Sahara Occidental : quand l’Ambassadeur de France fait tomber le masque de Paris

Par : Mohammed CHOUAKI

Les déclarations attribuées à l’Ambassadeur de France au Maroc, Christophe Lecourtier, ont ravivé la controverse autour de la position Française sur le Sahara Occidental. En donnant l’impression d’assumer plus ouvertement le soutien de Paris à Rabat, le diplomate a déclenché une nouvelle salve de critiques du côté Sahraoui, qui y voit la confirmation d’un alignement ancien, mais longtemps enrobé de prudence diplomatique.

Une parole qui dérange

Les propos de l’Ambassadeur Français ont été perçus comme un tournant dans la manière de parler du dossier Sahraoui. Selon plusieurs reprises médiatiques, Christophe Lecourtier a revendiqué le rôle actif de la France dans la consolidation du plan d’autonomie Marocain, allant jusqu’à évoquer un engagement ancien de Paris dans ce dossier sensible. Dans un contexte régional déjà tendu, cette sortie a été immédiatement interprétée comme une forme de clarification brutale, voire d’aveu.

Pour le Front Polisario et les autorités Sahraouies, il ne s’agit pas d’un simple dérapage de langage. La visite de l’Ambassadeur Français à El Aaiun, qualifiée de provocation, a été dénoncée comme une contribution directe à la consolidation du statu quo au Sahara occidental. Le message est clair: pour les Sahraouis, Paris ne se contente plus d’accompagner Rabat, elle participe désormais à la normalisation de l’occupation.

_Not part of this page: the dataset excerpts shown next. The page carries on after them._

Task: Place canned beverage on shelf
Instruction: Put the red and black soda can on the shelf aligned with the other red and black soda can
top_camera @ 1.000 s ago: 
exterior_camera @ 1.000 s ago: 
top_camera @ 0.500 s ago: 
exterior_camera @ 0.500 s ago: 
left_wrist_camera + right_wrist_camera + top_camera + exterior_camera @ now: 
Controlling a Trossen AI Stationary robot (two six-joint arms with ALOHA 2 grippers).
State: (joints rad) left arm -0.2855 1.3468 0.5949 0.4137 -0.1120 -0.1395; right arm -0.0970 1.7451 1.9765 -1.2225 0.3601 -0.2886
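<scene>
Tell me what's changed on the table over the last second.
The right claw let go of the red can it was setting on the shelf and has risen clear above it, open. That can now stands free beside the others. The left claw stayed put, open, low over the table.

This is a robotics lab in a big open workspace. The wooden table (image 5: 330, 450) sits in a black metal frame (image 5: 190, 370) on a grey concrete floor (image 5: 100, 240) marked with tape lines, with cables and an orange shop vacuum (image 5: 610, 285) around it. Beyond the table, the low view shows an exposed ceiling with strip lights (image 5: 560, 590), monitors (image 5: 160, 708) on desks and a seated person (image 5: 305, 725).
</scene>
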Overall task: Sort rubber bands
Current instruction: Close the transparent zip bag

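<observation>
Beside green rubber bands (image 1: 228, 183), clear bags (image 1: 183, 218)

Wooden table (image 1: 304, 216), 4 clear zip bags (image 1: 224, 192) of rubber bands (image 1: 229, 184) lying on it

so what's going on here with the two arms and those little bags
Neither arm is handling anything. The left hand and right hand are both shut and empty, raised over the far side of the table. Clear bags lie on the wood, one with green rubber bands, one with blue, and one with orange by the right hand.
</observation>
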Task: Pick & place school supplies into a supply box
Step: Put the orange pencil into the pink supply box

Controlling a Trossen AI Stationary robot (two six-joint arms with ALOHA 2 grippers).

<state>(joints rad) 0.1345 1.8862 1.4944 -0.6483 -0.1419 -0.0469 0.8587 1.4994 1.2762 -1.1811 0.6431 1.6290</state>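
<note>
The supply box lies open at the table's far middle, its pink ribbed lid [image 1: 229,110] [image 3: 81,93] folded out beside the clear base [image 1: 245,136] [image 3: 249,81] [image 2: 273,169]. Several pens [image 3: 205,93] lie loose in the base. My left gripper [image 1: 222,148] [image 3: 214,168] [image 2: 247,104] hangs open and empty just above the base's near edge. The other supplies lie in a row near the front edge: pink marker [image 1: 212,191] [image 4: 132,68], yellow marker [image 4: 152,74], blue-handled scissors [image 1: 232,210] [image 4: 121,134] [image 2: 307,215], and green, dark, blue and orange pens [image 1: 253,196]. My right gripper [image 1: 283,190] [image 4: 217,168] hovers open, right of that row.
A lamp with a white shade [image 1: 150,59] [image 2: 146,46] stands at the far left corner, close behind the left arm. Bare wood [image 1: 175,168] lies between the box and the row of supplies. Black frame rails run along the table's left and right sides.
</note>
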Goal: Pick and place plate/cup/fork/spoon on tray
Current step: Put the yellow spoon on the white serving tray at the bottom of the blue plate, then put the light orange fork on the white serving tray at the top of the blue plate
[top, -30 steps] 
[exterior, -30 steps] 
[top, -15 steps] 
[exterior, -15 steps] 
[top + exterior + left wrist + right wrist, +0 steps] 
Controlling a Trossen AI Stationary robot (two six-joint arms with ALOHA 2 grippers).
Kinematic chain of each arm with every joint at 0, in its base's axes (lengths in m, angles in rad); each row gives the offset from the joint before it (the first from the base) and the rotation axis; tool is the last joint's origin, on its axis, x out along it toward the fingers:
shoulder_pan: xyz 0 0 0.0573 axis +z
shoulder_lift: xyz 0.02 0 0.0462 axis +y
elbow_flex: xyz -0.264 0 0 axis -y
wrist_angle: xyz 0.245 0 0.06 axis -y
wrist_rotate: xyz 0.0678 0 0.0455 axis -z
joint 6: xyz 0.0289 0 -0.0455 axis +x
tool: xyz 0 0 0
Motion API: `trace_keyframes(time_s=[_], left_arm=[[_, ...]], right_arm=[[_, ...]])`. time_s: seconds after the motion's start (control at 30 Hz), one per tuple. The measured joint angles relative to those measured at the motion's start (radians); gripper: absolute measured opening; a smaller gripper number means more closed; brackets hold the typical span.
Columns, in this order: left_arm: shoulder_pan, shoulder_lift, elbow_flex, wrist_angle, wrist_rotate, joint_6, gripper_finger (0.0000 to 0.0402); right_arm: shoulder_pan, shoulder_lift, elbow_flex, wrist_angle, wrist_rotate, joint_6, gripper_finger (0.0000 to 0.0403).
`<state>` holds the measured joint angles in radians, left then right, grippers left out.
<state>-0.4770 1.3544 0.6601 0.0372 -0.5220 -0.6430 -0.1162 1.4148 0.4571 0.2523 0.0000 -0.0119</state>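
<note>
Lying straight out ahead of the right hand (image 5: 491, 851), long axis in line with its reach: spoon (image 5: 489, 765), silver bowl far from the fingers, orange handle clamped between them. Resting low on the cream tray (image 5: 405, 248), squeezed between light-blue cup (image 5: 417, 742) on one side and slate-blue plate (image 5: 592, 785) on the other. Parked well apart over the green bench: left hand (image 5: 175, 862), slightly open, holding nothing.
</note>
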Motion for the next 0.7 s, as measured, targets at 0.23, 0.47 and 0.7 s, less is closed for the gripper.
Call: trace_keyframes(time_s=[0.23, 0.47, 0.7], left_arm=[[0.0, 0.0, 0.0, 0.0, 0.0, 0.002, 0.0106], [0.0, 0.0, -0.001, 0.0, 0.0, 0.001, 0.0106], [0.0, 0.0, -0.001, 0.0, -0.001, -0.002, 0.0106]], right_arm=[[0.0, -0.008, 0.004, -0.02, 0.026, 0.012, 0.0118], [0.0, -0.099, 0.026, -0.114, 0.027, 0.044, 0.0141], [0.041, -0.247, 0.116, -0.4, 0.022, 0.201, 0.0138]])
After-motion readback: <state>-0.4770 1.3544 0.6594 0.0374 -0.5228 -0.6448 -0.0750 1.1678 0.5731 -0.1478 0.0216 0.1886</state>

La ligne Française assumée

Officiellement, la diplomatie Française maintient son discours sur une solution politique « juste, durable et mutuellement acceptable », dans le cadre des Nations Unies. Mais dans les faits, la France a clairement durci sa position depuis la lettre adressée par Emmanuel Macron au Roi Mohammed VI en juillet 2024, où le Sahara Occidental était présenté comme relevant du cadre de la Souveraineté Marocaine.

Cette évolution a donné du crédit à ceux qui estiment que Paris a cessé de jouer les équilibristes. La sortie de l’Ambassadeur n’aurait donc pas créé la rupture; elle aurait simplement levé le voile sur une ligne déjà engagée. C’est précisément ce décalage entre le langage diplomatique et le contenu politique réel qui nourrit aujourd’hui la controverse.

Réaction Sahraouie

À Alger et dans les rangs Sahraouis, la réaction a été immédiate et ferme. Le Ministère Sahraoui des Affaires Etrangères a dénoncé une visite et une posture qui s’inscrivent, selon lui, dans une logique de soutien à l’occupation Marocaine et de mépris du droit international. Le ton employé traduit une conviction ancienne : la France n’est pas un acteur neutre dans ce conflit, mais l’un des soutiens politiques les plus constants de Rabat.

Cette lecture s’inscrit aussi dans une bataille de légitimité. Pour le Polisario, le Sahara Occidental demeure une question de décolonisation et non un simple différend territorial. Dès lors, chaque déclaration d’un responsable français est examinée comme un indice de plus dans un dossier où la symbolique compte presque autant que la diplomatie.

Un dossier toujours explosif

Le Sahara Occidental reste l’un des points les plus sensibles du contentieux Maghrébin. Chaque prise de position Occidentale y est immédiatement lue à travers le prisme des rapports de force régionaux, des rivalités historiques et des intérêts stratégiques. Dans ce contexte, la parole Française pèse lourd, parce qu’elle est attendue, redoutée et souvent contestée.

En voulant peut-être renforcer la cohérence du message français, Christophe Lecourtier a surtout exposé au grand jour la profondeur d’un engagement que beaucoup soupçonnaient déjà. À force de chercher à concilier le langage diplomatique et l’alignement stratégique, Paris donne parfois l’impression de ne plus masquer ses priorités. Et dans le dossier Sahraoui, cette impression suffit souvent à faire basculer le débat.

Chute

Au Sahara Occidental, rien n’est jamais seulement déclaré : tout est lu, interprété et retenu. En laissant transparaître la réalité d’un soutien Français de plus en plus assumer à Rabat, l’Ambassadeur de France n’a pas seulement provoqué une polémique ; il a révélé, peut-être malgré lui, la vérité d’une diplomatie qui préfère parfois l’évidence du terrain à la prudence des formules.